Gli esercenti lo aspettano come il Messia. Non a caso esce nelle sale il 25 dicembre (ed è la prima volta rispetto ai cinque precedenti), in qualcosa come 1000 sale.

Buen Camino segna il ritorno di Checco Zalone sugli schermi sei anni dopo Tolo Tolo – che l’1 gennaio 2020 stabilì il record d’incasso al primo giorno di programmazione per un film italiano (8,6 milioni di euro, fermandosi poi a poco più di 46 milioni di euro complessivi): ristabilito il sodalizio con Gennaro Nunziante (che oltre a dirigere il film firma con l’attore la sceneggiatura), Zalone ripropone la formula “esotica” del precedente che aveva anche diretto. Lì era l’Africa, qui le varie tappe del Cammino di Santiago, con partenza dalla Francia.

Diciamo che è un cammino “obbligato” però, perché il nostro è costretto a mettersi sulle tracce della figlia minorenne, Cristal (sì, come lo champagne, la interpreta Letizia Arnò) partita senza avvertire la mamma (Martina Colombari) e il nuovo compagno di lei. E lo fa con gli unici mezzi che conosce, a bordo di una Ferrari fiammante, vestito di tutto punto, con una sfilza di carte di credito a plafond illimitato: il fastidio è quello di aver dovuto abbandonare lo yacht gigantesco (lo Zalonius II) su cui si apprestava a toccare i cinque continenti (“Ma perché solo cinque? Facciamoceli tutti!”) in compagnia della fidanzata 25enne modella messicana e un manipolo di “amici” pupazzi tali e quali a lui (ma forse meno ricchi).

Buen Camino
Buen Camino

Buen Camino

Insomma, il canovaccio è plateale e lo svolgimento non è da meno: un (quasi) cinquantenne narcisista ed egoriferito (nel villone in Sardegna fervono i preparativi per accogliere gli 800 invitati alla sua megafesta), nullafacente ma ricco sfondato (grazie all’impero dei divani costruito dal padre, Alfonso Santagata, ora costretto in un letto per le conseguenze di un ictus), che per dirla come ha spiegato lo stesso Nunziante, “era padre, ma non lo sapeva, e torna sapendo di essere padre: è diventato quello che era”.

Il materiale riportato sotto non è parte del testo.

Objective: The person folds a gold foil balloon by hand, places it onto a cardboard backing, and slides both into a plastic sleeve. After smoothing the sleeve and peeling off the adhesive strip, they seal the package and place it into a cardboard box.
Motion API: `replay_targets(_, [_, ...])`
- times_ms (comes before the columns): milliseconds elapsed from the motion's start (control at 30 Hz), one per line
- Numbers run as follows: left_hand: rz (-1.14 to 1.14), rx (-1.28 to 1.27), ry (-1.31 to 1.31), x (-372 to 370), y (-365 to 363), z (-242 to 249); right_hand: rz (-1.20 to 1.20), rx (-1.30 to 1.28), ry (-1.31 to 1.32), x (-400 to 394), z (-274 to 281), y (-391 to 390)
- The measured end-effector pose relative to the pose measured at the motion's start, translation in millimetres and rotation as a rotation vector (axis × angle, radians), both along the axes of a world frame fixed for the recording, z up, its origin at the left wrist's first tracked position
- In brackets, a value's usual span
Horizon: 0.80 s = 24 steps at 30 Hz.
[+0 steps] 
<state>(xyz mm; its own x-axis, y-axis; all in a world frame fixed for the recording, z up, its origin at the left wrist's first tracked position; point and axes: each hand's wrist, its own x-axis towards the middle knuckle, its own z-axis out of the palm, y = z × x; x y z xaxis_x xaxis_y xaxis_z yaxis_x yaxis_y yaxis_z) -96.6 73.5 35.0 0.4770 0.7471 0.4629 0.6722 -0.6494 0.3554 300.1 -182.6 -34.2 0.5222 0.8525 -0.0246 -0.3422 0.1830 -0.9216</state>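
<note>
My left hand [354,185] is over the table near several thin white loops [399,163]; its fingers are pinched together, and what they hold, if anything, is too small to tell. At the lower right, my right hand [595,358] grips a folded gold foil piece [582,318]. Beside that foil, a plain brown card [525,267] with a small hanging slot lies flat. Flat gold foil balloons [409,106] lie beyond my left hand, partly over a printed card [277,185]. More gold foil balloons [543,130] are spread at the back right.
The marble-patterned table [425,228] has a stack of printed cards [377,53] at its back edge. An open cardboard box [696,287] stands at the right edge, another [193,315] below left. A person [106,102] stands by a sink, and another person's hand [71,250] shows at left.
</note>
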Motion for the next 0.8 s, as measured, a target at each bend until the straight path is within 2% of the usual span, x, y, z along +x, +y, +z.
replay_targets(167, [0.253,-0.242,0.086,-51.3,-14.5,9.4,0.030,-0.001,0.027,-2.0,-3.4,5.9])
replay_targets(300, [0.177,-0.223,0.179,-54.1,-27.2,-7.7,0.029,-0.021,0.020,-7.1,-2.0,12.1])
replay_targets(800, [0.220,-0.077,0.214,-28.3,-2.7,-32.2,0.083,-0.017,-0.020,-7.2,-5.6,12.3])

Paternalismo e paternità, Zalone camuffa il suo solito italiano medio (con tanto di orripilante patch cutaneo) innalzandone lo status (solamente) economico: la prima parte del film è giocoforza la più divertente, con lui che si concede ad un’intervista perché “è bello mostrare la ricchezza a chi non ce l’ha, dà speranza” e con la stessa, indomita cafonaggine, corrompe l’amica “cicciotta” della figlia per farsi dire dove trovarla.

Buen Camino
Buen Camino

Buen Camino

L’intento è sempre quello di non cedere alle “comodità” del politically correct – e vien da sé che non manchino volgarità e grana grossa, ad iniziare dal flash forward iniziale sul lettino dell’urologo spagnolo – con tanto di allusione (come da trailer) alle “scenografie” di Schindler’s List per commentare la disposizione dei posti letto in un ostello, la prassi è altresì quella abituale della battuta situazionista, a volte più riuscita (“Ho sempre portato a termine ogni cosa” – “Ma se non hai mai fatto un ca..o!” – “Ma l’ho sempre fatto fino in fondo”), a volte meno (vedi quella sul compagno drammaturgo impegnato dell’ex moglie, interpretato da Hossein Taheri, per giocarsi la freddura “è l’unico palestinese che ha occupato un territorio a Gaza, gaza mia”…), ma è inevitabile che il percorso, il buen camino di 800km (con tutte le difficoltà annesse) comporterà un cambio di prospettiva, la scoperta di altre ricchezze (quelle vere, degli affetti) e il ribaltamento radicale di un personaggio che strada facendo ritrova la naturalezza della calvizie, smette le pantofole griffate “da 3800k” per degli scarponi, scopre la prostatite (come da videoclip di lancio che qui torna per i titoli di coda) e, soprattutto, come detto, capisce cosa vuol dire avere una figlia.

Virata buonista? Sicuramente sì, ma in fondo è Natale pure per Checco Zalone.